■ What the task asks
Please return the lines of the data below, word for word, from the first line through the line containing "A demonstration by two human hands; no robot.".

■ Provided data
────────────────
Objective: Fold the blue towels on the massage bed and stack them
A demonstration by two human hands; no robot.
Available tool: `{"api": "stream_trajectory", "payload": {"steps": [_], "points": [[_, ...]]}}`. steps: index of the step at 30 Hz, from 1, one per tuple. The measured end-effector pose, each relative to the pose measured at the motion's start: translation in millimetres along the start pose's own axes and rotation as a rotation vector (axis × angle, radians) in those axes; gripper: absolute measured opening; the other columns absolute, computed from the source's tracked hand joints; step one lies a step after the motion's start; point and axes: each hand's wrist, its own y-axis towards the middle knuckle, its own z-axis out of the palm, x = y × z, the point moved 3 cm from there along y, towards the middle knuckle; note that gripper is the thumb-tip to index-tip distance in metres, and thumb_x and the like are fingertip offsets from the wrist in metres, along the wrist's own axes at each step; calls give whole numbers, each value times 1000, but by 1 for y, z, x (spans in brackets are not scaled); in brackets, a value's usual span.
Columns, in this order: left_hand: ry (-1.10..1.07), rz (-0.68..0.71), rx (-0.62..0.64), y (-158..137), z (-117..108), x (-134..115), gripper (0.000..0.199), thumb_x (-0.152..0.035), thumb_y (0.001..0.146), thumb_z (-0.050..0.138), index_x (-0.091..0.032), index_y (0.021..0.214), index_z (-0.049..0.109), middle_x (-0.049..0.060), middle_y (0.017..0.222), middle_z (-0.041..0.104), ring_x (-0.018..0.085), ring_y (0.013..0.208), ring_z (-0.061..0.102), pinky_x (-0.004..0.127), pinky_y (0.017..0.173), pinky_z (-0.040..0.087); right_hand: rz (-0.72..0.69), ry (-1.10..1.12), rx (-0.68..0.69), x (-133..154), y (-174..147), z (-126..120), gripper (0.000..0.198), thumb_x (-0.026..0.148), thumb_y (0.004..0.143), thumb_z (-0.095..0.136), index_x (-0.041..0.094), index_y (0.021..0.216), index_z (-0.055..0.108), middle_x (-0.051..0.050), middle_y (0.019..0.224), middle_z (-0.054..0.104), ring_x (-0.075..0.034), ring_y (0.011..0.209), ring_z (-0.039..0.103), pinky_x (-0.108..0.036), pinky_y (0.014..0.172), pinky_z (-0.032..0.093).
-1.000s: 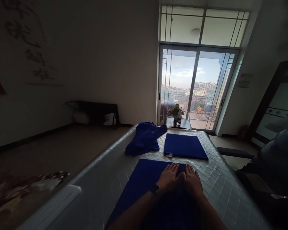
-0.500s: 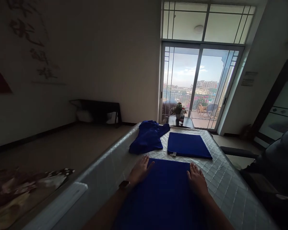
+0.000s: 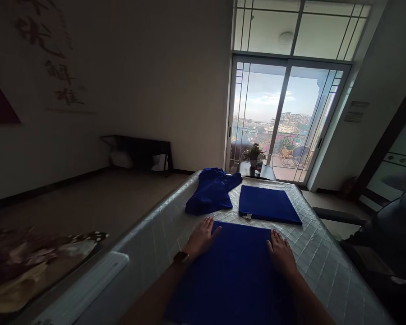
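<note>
A blue cloth [image 3: 237, 266], laid out flat in a rectangle, stretches toward me on the quilted silvery mattress [image 3: 325, 257]. My left hand [image 3: 203, 235] rests on its far left corner, fingers stretched out and thumb pointing inward. On the far right corner lies my right hand [image 3: 281, 249], also flat with fingers extended. Neither hand grips the fabric. Just beyond, a neatly folded blue cloth [image 3: 269, 204] with a small white tag lies at the right. Beside it on the left is a crumpled blue garment [image 3: 211, 192]. The near end of the flat cloth is in shadow.
A white strip-like object [image 3: 91, 284] lies along the mattress's left side. Beyond the far edge stands a small table [image 3: 267, 171] with a potted plant [image 3: 255, 154] and a bottle [image 3: 259, 162]. Patterned fabric [image 3: 23, 266] is at lower left; a dark chair [image 3: 389, 234] is at right.
The view has shifted slightly, so the scene sits a little farther right. Both hands stay flat at the cloth's far corners, and the cloths look unchanged.
</note>
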Motion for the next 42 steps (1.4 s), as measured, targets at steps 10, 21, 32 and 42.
{"api": "stream_trajectory", "payload": {"steps": [10, 21, 32, 42], "points": [[8, 21, -36, 3, 6, 5, 83, -68, 99, 15, -10, 152, 41, 15, 160, 38, 29, 150, 30, 44, 123, 23, 13, -38, 46, 1, -1, -5, 65, 41, 101, 17, 12, 159, 20, -4, 167, 17, -19, 154, 16, -42, 125, 10], [5, 27, -59, 0, 2, 1, 85, -67, 100, 14, -4, 151, 41, 18, 159, 38, 28, 150, 31, 44, 122, 25, -18, -61, 60, 2, -14, -12, 64, 39, 101, 16, 13, 159, 22, -5, 167, 17, -23, 154, 14, -45, 124, 13], [-9, 81, -218, 2, 7, 8, 75, -61, 103, 23, -6, 149, 44, 19, 158, 41, 28, 150, 32, 46, 121, 32, 15, 19, 114, 10, -27, -14, 70, 48, 101, 16, 8, 159, 17, -7, 167, 13, -22, 155, 9, -43, 125, 8], [-107, 311, -29, -32, -18, -87, 60, -57, 103, 31, -18, 143, 54, 9, 148, 57, 24, 136, 52, 39, 114, 43, 14, 75, 124, 12, -31, -20, 70, 46, 101, 17, 7, 159, 16, -10, 167, 14, -23, 155, 9, -44, 125, 6]]}}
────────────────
■ Your solution
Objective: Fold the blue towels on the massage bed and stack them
A demonstration by two human hands; no robot.

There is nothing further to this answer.